Before the week is up the University of Toronto expects to have connected the John P. Robarts Research Library to its growing wireless network.
Four floors of the library are already complete, as are parts of U of T’s Scarborough campus and several buildings on the university’s main campus in downtown Toronto. These include the Joseph L. Rotman School of Management, the Sanford Fleming Building, and the Bora Laskin Law Library.
Norman Housley is quick to point out how students benefit from a wireless network around their university.
“It’s really making access to the Internet and to information content more flexible, available and easy to get to,” says the U of T’s network design manager.
U of T is one of four Canadian universities that have contracted Enterasys Networks Inc. to install wireless networks on their campuses. The ongoing installation at the U of T began with the School of Architecture and Landsape Architecture in August, shortly after the launch of a pilot project using an Enterasys network at Simon Fraser University in Burnaby, B.C. Two other schools, the University of Waterloo and Laurentian University in Sudbury, Ont. are in the planning stages of their own wireless implementations.

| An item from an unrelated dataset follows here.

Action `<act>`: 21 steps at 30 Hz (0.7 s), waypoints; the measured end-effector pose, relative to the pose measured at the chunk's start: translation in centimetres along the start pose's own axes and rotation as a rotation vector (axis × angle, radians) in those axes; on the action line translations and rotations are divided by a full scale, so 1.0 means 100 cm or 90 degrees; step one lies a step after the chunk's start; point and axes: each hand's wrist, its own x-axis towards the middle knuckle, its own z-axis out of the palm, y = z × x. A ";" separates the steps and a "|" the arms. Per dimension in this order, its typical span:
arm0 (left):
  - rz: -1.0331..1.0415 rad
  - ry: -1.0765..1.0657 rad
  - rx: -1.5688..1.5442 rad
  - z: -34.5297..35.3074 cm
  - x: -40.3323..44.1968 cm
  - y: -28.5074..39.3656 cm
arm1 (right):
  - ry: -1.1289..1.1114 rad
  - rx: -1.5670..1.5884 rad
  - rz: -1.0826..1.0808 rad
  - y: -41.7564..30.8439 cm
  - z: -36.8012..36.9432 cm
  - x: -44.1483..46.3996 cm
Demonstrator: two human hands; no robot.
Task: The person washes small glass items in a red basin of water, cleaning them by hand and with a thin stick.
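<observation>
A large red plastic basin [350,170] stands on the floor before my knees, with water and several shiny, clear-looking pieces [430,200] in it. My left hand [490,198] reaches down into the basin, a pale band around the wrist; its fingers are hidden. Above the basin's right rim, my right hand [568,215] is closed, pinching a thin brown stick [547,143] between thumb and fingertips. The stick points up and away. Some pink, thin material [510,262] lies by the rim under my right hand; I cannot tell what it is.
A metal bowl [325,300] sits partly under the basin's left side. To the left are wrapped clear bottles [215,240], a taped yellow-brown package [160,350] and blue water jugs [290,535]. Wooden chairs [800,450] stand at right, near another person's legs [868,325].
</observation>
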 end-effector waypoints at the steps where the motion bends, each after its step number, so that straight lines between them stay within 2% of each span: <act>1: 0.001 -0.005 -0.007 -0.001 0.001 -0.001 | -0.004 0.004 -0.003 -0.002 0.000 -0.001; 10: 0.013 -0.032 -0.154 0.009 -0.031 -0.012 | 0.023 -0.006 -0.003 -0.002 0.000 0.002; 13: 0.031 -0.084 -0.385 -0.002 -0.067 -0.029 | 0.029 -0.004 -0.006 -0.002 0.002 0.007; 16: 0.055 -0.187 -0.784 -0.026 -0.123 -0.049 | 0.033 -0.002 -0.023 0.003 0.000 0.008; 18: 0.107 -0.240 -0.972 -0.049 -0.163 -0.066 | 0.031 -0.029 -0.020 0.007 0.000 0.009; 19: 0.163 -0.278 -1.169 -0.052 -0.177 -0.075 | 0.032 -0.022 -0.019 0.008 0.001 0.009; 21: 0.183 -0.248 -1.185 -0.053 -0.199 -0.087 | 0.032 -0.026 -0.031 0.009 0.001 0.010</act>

Participating universities have found markedly different uses for the networks. The focus of Simon Fraser’s pilot was the university’s Faculty of Education building, where the wireless network was used to help education students learn how to integrate technology in the classroom.
U of T, in contrast, looks at its wireless network as way to simply offer students mobile connections in buildings across campus. “People can use it for whatever purposes they choose – consistent with the policies of the university,” Housely says.

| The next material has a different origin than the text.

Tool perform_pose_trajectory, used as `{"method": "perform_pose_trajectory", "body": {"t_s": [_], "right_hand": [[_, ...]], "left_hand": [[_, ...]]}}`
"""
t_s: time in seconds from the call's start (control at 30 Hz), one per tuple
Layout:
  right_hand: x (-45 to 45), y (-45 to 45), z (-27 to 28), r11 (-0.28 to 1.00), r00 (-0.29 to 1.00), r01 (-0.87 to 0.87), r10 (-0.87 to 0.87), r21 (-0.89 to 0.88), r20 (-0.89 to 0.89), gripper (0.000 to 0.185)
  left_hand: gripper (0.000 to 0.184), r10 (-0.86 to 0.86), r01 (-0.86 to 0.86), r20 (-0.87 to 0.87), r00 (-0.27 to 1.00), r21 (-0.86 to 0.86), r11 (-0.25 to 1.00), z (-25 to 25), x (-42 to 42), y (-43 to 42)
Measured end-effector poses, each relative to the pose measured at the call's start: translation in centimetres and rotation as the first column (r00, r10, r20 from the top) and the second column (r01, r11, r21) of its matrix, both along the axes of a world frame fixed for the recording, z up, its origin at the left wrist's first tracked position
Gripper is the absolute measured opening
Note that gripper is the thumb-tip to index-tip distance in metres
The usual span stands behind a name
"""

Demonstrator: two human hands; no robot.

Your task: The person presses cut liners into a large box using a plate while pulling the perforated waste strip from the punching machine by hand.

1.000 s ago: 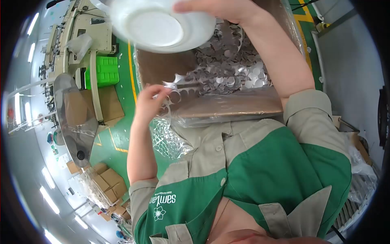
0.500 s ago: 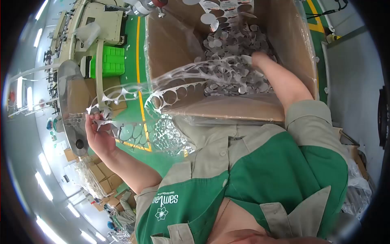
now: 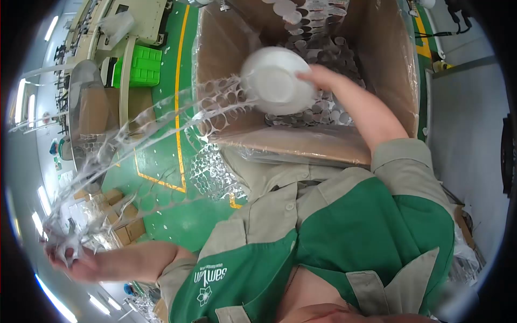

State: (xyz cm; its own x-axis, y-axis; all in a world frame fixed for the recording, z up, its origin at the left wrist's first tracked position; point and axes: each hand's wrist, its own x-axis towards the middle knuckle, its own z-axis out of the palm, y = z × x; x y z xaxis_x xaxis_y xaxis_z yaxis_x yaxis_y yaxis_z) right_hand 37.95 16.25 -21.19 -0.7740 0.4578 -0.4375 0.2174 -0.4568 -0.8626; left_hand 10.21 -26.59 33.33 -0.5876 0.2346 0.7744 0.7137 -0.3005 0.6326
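A: Head view. Left hand?
B: Left hand (image 3: 75, 265), lower left of frame, blurred. Fingers curled, bunching one end of a scrap sheet (image 3: 215, 109) punched with round holes.
A: Where does the sheet run?
B: Stretched in strands up toward mid-frame, ending beside the bowl (image 3: 279, 83). Whether the two touch, can't tell.
A: Right hand?
B: Right hand (image 3: 320, 77), upper centre. Pinching the white bowl by its right edge, above an open brown box (image 3: 226, 54) lined with clear plastic.
A: Box contents?
B: Loose silvery discs (image 3: 323, 112), partly hidden behind the bowl.
A: Nearby?
B: Another punched sheet (image 3: 215, 172), crumpled, left of the box's near edge. Green crate (image 3: 144, 65), upper left, near a beige machine (image 3: 145, 19). Green floor (image 3: 167, 215) below, yellow lines on it.
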Motion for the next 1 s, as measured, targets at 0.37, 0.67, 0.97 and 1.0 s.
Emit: {"method": "perform_pose_trajectory", "body": {"t_s": [0.37, 0.67, 0.97, 1.0], "right_hand": [[4.4, 4.0, -4.5, 0.674, 0.557, -0.595, -0.046, 0.437, 0.829, 0.033], [-1.5, 4.5, 13.5, 0.476, 0.988, -0.151, 0.034, 0.867, 0.153, 0.041], [1.1, 3.4, 21.7, 0.943, 0.389, -0.332, 0.121, -0.016, -0.913, 0.052], [0.5, 3.8, 17.7, 0.906, 0.398, -0.421, 0.129, -0.056, -0.908, 0.054]], "left_hand": [[0.038, 0.493, -0.6, -0.36, 0.792, -0.606, 0.522, -13.3, 2.7, 9.4], [0.031, -0.59, -0.717, -0.516, 0.621, -0.678, -0.161, -36.0, 7.6, 21.9], [0.026, -0.322, 0.216, 0.062, 0.945, -0.857, 0.468, -25.0, 6.2, 16.8], [0.03, -0.159, 0.193, 0.147, 0.976, -0.926, 0.325, -20.8, 7.8, 16.6]]}}
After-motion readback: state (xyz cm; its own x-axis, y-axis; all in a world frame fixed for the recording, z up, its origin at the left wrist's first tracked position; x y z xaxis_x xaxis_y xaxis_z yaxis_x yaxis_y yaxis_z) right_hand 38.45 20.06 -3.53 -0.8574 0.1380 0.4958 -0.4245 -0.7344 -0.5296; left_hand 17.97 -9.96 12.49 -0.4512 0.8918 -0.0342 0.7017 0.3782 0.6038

“Schools are using the solution in different ways,” says Chrisann Merriman, senior solutions marketing manager for Enterasys, which is based in Rochester, N.H., but maintains offices in Ontario, Alberta, British Columbia and Quebec. She adds the company has set up wireless networks at universities worldwide, including Hofstra University in New York and Vienna Business School in Austria. “Some are implementing it for access purposes. Some are connecting it to empower students and teachers…Their ability to use technology is critical.”
Education is the largest of Enterasys’s three main vertical markets, which also include health care and financial services. The education solution is distinct from the other two, both in how it is designed – with post-secondary budgets in mind – and in how it is used.
“When you’re in the educational sector, nowadays, you ‘re learning how to learn,” and how to apply that information in the real world, Merriman said.
Merriman said implementation in a campus building can range in cost from US$5,000 to the multiple six figures, depending on the number of access points and the building environment.
“The main factor is space and building structure,” she said.
Housley says libraries and atria are prime areas for wireless connectivity as they are more difficult to wire than small rooms.
“Any area which is particularly open is difficult to wire,” he says.
He admitted wireless networks, which run at 11 mbps, are slower than wired networks which run at 100 mbps per second. But he said there are numerous factors that could hamper speed of a wireless network, including the server or the Internet itself.
“Wireless networks typically have a lower capacity than wired networks,” he said. “But the speed of the wireless is not the (only) factor in how things perform. It’s just one element in the chain.”
U of T would like to connect its Mississauga, Ont. campus once more funding becomes available, Housley says.